Goodman waves back every time.

“I’ve kind of bonded with the students, and it makes it more up close and personal,” Goodman said.

She may seem all smiles, but if the referee makes a bad call she’ll tell them straight.

“I’m not a quiet basketball fan. If I’m there to watch basketball, I’m really into it,” Goodman says. “I’m very lucky I’m seated with people who put up with me.”

After every game, Goodman runs to her car to listen to head coach Sean Miller on the radio.

In reality, it’s the Arizona crowd that is lucky to have a fan as enthusiastic as Goodman. But where does this dedication and fireball of energy come from?

Goodman attended the UA, as did her husband. Both her sons and one grandson are UA alumni, and her granddaughter is currently a student at the UA. Her youngest son was a ballboy when Fred Snowden was the head coach in the 1970s, which is also when Bear Down Gymnasium was the home of Arizona basketball.

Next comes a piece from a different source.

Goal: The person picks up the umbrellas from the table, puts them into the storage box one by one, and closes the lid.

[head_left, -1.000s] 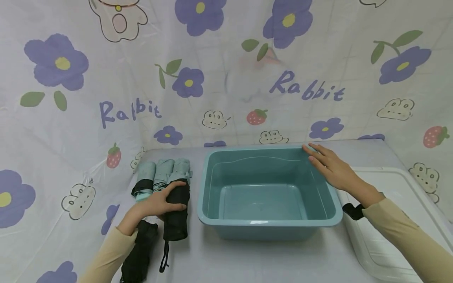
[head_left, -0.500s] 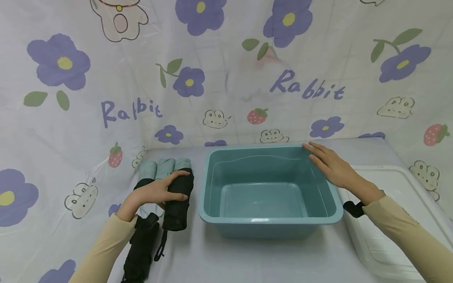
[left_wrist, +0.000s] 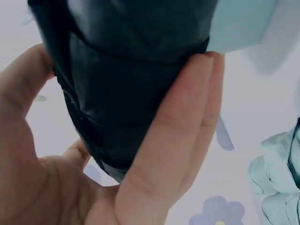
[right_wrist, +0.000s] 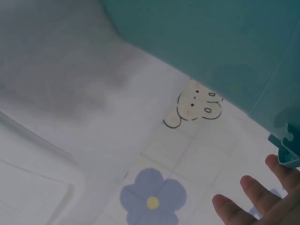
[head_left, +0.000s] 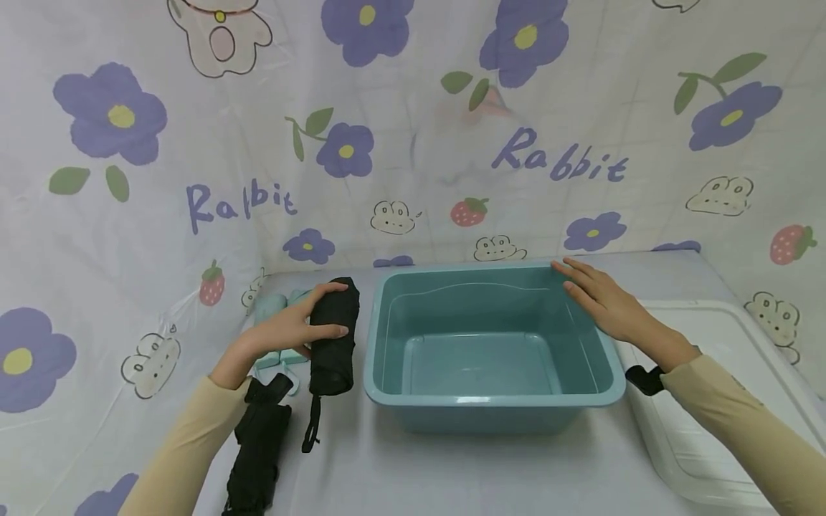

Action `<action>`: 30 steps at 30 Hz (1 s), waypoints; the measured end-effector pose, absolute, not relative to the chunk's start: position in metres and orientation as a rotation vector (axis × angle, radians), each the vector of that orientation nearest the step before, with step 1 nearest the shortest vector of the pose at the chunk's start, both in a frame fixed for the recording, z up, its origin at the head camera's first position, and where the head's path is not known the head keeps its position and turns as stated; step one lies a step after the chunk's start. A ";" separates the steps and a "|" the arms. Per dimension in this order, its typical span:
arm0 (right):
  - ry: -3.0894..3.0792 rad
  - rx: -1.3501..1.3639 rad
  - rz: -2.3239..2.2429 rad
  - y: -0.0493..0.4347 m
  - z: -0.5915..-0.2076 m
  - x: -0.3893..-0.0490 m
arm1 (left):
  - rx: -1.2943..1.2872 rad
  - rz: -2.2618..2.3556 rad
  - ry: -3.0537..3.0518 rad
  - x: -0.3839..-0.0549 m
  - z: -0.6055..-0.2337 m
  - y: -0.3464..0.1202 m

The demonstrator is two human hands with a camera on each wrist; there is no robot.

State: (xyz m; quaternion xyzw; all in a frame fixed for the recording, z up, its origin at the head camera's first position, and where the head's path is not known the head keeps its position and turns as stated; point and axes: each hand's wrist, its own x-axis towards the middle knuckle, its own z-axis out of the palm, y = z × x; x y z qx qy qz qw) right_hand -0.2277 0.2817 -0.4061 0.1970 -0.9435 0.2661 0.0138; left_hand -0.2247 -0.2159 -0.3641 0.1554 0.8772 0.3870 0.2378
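My left hand [head_left: 280, 335] grips a black folded umbrella [head_left: 333, 364], with the thumb on one side and fingers on the other. A cord loop hangs from the umbrella's near end. In the left wrist view the dark umbrella cloth [left_wrist: 126, 89] sits between thumb and fingers. Light teal folded umbrellas [head_left: 269, 306] lie partly hidden behind this hand. Another black folded umbrella [head_left: 261, 448] lies nearer, beside the left forearm. My right hand [head_left: 601, 302] rests with extended fingers on the right rim of a teal plastic bin [head_left: 493, 401]; its fingertips [right_wrist: 225, 202] show in the right wrist view.
A white plastic lid [head_left: 723, 416] lies right of the bin, under the right forearm. The bin's inside shows bare bottom. A patterned cloth [head_left: 426, 143] with flowers and rabbits hangs behind and at the sides. White cloth covers the table [head_left: 452, 473].
My left hand has lifted the black umbrella up and away from the teal ones, slightly to the right and toward the back. The right hand has stayed on the bin's rim.
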 end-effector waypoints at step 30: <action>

Goodman’s father was also a season ticket holder.

“Basketball has been in my family forever and ever,” Goodman says. “I’ve always had a lot of energy. I’m very lucky that I have that energy and that I’ve had the opportunity to jump around and use it up.”

Her energy is well spent on Arizona basketball, no matter where she is watching the game.

“When I’m watching a game at my house by myself, an away game, I do the very same thing that I do at McKale,” Goodman said.

Goodman often wishes she could be in the student section so she wouldn’t have to sit down.

The ZonaZoo would be delighted to have her company. When told about the fondness the 10,000 members of the student section have for her, Goodman responded, “I don’t know how that started — maybe because of my hat.”

The ZonaZoo is known to hold up large cardboard cutouts of the team members’ heads as well as one of coach Sean Miller. Last year the student section decided to include a cardboard head of Goodman.

“I almost fell over,” she said.

Goodman sits close to the court, which allows her to experience the game where she can be seen.
“If I were sitting way, way up I would not be happy,” she said.

If it was up to Goodman, she would sit with the team on the bench. Unfortunately for her, “they don’t let fans do that.”

Goodman brings a noticeably infectious energy to every game, and the great number of fans who know her can feel it.

“All I can say is I have the best time,” Goodman said. “I don’t know about anybody else, but I have the best time.”